Read more about cyber attacks on banks

Cyber thieves steal twice amount reported

Clayton – a senior researcher in security economics at the University of Cambridge – told that the Treasury select committee that the real sums stolen from customers' accounts is twice as much as the amount reported, because banks often recover losses without reporting them.

Speaking at a meeting about finance firms' treatment of customers, Clayton said: “Insiders tell me the going rate is about twice the amount of money reported by banks goes walkies out of people’s accounts.” Banks keep this figure secret because a lot of it is recovered, he added.

One senior security professional in the banking sector said it is not just the public that are kept in the dark: “It is not something the banks share internally either. Even reasonably senior level IT staff I don't even hear about the incidents banks suffer.
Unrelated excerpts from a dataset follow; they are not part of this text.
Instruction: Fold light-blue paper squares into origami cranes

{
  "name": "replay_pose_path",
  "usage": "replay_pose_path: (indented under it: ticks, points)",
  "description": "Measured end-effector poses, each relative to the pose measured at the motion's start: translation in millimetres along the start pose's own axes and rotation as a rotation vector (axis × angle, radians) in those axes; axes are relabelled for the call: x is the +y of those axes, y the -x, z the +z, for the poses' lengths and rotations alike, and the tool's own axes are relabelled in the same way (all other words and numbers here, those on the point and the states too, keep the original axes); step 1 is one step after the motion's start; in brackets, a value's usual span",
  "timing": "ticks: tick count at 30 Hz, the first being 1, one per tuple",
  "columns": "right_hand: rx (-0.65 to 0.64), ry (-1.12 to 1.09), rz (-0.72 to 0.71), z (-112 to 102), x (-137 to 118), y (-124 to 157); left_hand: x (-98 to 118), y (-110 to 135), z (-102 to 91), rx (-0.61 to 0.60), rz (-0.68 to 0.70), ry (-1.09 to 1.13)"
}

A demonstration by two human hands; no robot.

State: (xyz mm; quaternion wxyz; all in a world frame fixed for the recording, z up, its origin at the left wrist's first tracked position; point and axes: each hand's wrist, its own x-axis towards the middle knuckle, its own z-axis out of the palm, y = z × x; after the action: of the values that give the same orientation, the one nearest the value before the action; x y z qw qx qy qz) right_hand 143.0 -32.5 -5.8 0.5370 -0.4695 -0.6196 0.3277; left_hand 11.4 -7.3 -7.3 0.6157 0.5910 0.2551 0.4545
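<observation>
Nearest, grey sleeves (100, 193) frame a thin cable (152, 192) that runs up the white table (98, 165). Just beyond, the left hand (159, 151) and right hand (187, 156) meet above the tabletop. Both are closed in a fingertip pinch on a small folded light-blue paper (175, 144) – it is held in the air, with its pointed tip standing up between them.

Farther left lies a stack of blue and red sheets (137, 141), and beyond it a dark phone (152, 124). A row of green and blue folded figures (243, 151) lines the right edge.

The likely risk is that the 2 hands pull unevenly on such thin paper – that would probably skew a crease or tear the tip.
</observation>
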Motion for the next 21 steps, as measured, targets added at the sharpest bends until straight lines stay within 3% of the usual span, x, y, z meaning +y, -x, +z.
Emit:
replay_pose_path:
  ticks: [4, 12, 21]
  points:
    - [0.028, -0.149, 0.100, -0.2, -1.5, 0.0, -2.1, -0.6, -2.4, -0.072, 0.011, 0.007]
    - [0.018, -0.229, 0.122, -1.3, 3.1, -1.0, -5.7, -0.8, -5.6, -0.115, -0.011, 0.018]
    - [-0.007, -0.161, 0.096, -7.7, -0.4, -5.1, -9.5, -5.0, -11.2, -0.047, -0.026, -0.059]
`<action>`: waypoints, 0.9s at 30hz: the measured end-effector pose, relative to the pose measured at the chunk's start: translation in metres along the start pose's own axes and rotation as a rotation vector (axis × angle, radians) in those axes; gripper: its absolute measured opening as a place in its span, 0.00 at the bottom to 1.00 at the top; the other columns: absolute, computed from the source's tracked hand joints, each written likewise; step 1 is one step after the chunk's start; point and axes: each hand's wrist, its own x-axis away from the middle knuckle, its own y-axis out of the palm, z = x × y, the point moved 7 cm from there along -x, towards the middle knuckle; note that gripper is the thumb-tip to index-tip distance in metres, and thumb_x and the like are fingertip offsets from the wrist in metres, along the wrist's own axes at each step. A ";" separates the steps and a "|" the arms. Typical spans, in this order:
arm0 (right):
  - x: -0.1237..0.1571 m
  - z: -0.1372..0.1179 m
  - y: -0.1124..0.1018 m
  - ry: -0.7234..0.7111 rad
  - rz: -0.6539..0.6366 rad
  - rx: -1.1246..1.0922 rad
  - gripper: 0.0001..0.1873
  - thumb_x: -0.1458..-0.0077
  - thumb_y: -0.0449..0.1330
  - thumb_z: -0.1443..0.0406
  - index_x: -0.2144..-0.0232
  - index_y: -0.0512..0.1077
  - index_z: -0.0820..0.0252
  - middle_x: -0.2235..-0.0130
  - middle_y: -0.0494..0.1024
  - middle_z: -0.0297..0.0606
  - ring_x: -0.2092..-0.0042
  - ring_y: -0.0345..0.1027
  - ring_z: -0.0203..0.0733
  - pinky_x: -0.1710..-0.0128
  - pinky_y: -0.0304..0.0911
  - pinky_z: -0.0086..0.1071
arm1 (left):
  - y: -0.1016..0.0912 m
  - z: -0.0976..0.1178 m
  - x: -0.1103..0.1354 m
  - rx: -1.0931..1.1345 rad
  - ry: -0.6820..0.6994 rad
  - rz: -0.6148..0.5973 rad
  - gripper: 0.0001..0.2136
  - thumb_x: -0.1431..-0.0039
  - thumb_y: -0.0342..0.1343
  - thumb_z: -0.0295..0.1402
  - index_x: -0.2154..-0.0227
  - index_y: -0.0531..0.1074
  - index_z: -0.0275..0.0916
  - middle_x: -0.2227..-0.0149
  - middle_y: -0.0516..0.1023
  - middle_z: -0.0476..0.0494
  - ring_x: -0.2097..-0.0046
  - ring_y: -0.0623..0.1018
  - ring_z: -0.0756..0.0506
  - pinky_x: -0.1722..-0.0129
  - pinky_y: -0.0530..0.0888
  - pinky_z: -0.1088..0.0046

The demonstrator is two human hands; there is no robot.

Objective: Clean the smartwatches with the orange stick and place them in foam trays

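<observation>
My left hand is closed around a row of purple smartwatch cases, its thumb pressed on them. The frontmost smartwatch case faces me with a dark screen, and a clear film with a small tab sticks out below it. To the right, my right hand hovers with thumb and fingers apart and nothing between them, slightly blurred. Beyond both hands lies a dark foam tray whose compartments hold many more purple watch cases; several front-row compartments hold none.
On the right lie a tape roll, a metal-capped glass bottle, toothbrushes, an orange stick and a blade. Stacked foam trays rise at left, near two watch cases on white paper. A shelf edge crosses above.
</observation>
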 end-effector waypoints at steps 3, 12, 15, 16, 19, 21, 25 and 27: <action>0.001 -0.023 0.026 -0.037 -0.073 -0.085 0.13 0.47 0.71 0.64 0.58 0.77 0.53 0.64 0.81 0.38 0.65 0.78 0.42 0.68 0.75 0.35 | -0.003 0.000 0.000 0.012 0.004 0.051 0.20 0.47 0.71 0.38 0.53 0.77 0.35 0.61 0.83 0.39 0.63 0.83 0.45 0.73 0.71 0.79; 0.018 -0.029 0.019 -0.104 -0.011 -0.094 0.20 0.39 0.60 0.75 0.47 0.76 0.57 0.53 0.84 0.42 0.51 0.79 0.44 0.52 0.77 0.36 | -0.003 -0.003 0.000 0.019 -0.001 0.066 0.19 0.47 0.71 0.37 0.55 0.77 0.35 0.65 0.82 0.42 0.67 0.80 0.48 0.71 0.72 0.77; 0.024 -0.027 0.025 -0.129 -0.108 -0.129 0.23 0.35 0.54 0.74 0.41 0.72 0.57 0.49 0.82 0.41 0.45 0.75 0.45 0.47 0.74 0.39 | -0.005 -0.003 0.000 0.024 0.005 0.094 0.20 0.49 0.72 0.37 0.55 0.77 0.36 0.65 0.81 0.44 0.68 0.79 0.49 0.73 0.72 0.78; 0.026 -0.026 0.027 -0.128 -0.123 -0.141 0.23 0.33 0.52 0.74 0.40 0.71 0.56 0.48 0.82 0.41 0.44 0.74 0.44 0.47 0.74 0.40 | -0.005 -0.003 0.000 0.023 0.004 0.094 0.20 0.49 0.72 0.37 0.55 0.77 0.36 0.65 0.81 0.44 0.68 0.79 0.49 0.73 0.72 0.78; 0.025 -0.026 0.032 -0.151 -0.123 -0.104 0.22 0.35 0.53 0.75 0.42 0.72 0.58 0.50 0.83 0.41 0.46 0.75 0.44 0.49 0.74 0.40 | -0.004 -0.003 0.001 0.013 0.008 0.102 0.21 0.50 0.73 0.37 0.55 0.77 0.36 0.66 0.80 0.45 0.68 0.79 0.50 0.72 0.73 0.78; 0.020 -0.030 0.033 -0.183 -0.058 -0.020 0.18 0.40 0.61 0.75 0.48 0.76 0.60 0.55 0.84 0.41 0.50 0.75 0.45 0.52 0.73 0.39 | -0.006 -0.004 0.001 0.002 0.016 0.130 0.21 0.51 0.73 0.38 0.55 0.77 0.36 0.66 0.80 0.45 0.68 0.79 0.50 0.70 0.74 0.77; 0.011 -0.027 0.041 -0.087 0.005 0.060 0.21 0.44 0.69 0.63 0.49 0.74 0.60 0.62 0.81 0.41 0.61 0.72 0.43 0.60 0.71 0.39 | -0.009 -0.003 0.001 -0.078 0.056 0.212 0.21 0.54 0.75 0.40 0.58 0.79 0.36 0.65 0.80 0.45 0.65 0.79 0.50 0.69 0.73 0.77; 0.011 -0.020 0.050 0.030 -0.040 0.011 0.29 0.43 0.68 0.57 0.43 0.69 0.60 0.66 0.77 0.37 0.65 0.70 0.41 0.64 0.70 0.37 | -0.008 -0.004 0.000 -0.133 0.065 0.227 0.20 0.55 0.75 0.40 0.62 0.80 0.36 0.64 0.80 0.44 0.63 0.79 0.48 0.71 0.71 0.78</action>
I have seen the same happening for years as the banks fear they will lose customer confidence and it could make an unknown impact on the economy."

Online fraud losses rocket in 2014

According to recent figures from Financial Fraud Action UK (FFA), there was a 48% rise in the amount of money stolen from UK online bankers last year compared to 2013. Criminals pilfered more than £60m through a total of 53,192 incidents,

Online fraud losses showed a downward trend in 2010 and 2011, but rose in the three years since, with the £20m increase in 2014 dwarfing the £1.3m and £4.2m rises in the previous two years. The 2014 figure is almost the same as in 2009, when £59.7m was stolen, but there are many more people banking online now than in 2009.